◆ WHAT IS EXPECTED ◆
Print the listing in full, keeping every line exactly as it is.

##############################

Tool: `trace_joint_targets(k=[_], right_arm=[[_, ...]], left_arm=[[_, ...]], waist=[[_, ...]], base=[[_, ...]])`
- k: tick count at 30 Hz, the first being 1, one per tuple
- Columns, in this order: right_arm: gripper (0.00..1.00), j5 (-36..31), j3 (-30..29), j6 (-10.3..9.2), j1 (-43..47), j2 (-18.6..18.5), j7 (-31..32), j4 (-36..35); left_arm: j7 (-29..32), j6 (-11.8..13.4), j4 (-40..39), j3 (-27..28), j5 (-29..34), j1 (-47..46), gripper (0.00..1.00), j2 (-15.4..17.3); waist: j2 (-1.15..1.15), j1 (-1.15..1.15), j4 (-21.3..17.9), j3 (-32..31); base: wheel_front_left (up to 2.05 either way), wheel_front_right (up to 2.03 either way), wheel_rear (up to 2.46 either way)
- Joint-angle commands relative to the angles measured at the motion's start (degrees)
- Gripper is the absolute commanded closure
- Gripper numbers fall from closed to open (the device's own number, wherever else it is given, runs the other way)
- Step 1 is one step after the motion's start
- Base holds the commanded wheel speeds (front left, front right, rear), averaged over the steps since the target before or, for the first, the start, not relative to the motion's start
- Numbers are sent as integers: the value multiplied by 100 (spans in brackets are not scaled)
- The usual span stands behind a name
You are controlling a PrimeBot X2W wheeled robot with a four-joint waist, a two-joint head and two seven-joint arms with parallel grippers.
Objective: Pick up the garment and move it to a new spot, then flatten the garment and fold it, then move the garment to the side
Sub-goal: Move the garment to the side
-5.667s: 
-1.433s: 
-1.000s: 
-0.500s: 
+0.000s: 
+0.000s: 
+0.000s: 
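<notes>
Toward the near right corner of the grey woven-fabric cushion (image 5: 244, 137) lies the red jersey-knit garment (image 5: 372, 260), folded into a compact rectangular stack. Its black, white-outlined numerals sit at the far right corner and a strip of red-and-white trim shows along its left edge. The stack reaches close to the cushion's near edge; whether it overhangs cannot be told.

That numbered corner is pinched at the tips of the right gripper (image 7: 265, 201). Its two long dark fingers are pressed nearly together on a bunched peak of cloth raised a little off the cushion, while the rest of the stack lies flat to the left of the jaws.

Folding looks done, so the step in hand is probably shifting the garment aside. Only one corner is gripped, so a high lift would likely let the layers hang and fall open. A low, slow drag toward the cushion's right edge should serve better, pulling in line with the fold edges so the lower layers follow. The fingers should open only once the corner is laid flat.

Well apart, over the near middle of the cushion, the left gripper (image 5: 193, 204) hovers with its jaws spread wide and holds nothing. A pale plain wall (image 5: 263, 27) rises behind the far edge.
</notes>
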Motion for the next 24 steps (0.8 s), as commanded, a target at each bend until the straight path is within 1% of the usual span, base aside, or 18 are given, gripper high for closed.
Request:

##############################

◆ SOLUTION TO THE EXERCISE ◆
Tool: `trace_joint_targets(k=[_], right_arm=[[_, ...]], left_arm=[[_, ...]], waist=[[_, ...]], base=[[_, ...]])`
- k: tick count at 30 Hz, the first being 1, one per tuple
- Columns, in this order: right_arm: gripper (0.00..1.00), j5 (-36..31), j3 (-30..29), j6 (-10.3..9.2), j1 (-43..47), j2 (-18.6..18.5), j7 (-31..32), j4 (-36..35); left_arm: j7 (-29..32), j6 (-11.8..13.4), j4 (-40..39), j3 (-27..28), j5 (-29..34), j1 (-47..46), gripper (0.00..1.00), j2 (-15.4..17.3); waist: j2 (-1.15..1.15), j1 (-1.15..1.15), j4 (-21.3..17.9), j3 (-32..31); base: wheel_front_left (up to 2.05 either way), wheel_front_right (up to 2.03 either way), wheel_rear (up to 2.46 either way)
- Joint-angle commands relative to the angles measured at the motion's start (degrees)
- Gripper is the absolute commanded closure
- Gripper numbers fall from closed to open (the device's own number, wherever else it is given, runs the other way)
- Step 1 is one step after the motion's start
- Base holds the commanded wheel speeds (front left, front right, rear), averaged over the steps since the target before or, for the first, the start, not relative to the motion's start
- Numbers are sent as integers: the value multiplied by 100 (spans in brackets are not scaled)
- The usual span stands behind a name
You are controlling a PrimeBot X2W wheeled robot with a four-joint waist, a two-joint head and two seven-joint arms with parallel grippers.
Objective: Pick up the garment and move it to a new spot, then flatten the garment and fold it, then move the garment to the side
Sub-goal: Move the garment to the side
-5.667s: 
-1.433s: 
-1.000s: 
-0.500s: 
+0.000s: 
+0.000s: 
+0.000s: 
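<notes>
Toward the near right corner of the grey woven-fabric cushion (image 5: 244, 137) lies the red jersey-knit garment (image 5: 372, 260), folded into a compact rectangular stack. Its black, white-outlined numerals sit at the far right corner and a strip of red-and-white trim shows along its left edge. The stack reaches close to the cushion's near edge; whether it overhangs cannot be told.

That numbered corner is pinched at the tips of the right gripper (image 7: 265, 201). Its two long dark fingers are pressed nearly together on a bunched peak of cloth raised a little off the cushion, while the rest of the stack lies flat to the left of the jaws.

Folding looks done, so the step in hand is probably shifting the garment aside. Only one corner is gripped, so a high lift would likely let the layers hang and fall open. A low, slow drag toward the cushion's right edge should serve better, pulling in line with the fold edges so the lower layers follow. The fingers should open only once the corner is laid flat.

Well apart, over the near middle of the cushion, the left gripper (image 5: 193, 204) hovers with its jaws spread wide and holds nothing. A pale plain wall (image 5: 263, 27) rises behind the far edge.
</notes>
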Motion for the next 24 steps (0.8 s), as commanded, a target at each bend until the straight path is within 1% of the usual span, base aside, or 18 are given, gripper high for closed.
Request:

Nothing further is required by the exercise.